How many lines in this material include the string "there"? Answer with the number and nothing further.

↓↓↓

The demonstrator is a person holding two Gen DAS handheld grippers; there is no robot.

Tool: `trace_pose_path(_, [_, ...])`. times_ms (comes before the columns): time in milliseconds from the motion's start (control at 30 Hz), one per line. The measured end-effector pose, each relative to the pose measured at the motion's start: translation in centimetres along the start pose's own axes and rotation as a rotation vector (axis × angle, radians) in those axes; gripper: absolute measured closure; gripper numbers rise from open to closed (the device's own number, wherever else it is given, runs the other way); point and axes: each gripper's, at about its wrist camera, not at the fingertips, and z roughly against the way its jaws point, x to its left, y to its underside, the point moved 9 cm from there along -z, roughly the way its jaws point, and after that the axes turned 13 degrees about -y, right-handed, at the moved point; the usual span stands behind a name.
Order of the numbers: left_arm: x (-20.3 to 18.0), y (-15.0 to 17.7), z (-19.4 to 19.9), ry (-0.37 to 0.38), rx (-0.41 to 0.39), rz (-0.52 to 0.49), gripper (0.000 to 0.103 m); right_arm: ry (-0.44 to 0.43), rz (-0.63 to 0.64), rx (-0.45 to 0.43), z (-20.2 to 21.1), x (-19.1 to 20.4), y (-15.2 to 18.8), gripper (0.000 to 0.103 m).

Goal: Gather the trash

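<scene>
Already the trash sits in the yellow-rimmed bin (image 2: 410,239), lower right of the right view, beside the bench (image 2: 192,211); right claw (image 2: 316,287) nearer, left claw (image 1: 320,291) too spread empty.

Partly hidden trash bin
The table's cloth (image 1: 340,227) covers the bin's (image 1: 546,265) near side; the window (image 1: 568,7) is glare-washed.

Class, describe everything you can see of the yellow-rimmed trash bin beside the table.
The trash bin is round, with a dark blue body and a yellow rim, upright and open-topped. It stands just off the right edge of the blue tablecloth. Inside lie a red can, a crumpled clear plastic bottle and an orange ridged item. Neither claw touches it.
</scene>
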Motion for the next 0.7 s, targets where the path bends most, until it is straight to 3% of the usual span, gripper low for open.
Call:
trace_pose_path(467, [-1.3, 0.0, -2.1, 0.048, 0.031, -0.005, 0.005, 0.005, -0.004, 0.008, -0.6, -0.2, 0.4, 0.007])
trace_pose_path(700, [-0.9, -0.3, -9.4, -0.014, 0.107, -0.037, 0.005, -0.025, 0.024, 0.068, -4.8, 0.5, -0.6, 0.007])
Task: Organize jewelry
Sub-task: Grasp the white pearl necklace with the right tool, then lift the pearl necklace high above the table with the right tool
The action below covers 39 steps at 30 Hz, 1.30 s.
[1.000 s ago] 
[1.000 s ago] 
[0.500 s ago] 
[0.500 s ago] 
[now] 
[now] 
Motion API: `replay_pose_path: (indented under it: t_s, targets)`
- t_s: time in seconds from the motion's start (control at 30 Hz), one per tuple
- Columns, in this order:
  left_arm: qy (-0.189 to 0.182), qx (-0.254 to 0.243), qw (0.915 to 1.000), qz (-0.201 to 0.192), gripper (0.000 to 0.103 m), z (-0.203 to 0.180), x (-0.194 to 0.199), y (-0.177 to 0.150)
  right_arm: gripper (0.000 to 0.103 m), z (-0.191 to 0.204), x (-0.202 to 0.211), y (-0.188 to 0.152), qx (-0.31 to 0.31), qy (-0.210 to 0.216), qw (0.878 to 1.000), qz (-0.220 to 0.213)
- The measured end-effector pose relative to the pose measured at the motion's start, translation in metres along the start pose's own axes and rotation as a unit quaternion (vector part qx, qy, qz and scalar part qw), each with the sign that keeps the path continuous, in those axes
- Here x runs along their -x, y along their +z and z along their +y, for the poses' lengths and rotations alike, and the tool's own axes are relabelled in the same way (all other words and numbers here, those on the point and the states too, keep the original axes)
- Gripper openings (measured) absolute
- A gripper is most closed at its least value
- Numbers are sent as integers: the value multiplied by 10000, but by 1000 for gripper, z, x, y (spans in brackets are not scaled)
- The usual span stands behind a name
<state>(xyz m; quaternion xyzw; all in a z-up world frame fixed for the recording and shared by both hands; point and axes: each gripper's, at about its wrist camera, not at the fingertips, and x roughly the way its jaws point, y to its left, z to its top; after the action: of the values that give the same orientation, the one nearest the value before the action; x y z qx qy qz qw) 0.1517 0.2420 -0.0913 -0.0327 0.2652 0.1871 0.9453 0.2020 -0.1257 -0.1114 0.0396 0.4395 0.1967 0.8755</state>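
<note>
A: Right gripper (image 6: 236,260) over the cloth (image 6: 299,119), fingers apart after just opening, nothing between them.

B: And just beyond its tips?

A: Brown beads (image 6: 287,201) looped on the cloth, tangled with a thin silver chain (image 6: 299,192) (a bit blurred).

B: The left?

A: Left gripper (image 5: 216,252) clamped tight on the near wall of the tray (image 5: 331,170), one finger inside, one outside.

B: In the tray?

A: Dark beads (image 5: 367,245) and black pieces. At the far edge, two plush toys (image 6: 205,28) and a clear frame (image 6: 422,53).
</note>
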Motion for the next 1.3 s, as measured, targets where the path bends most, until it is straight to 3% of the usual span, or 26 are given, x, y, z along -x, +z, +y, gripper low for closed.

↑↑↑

• Reply to the task: 2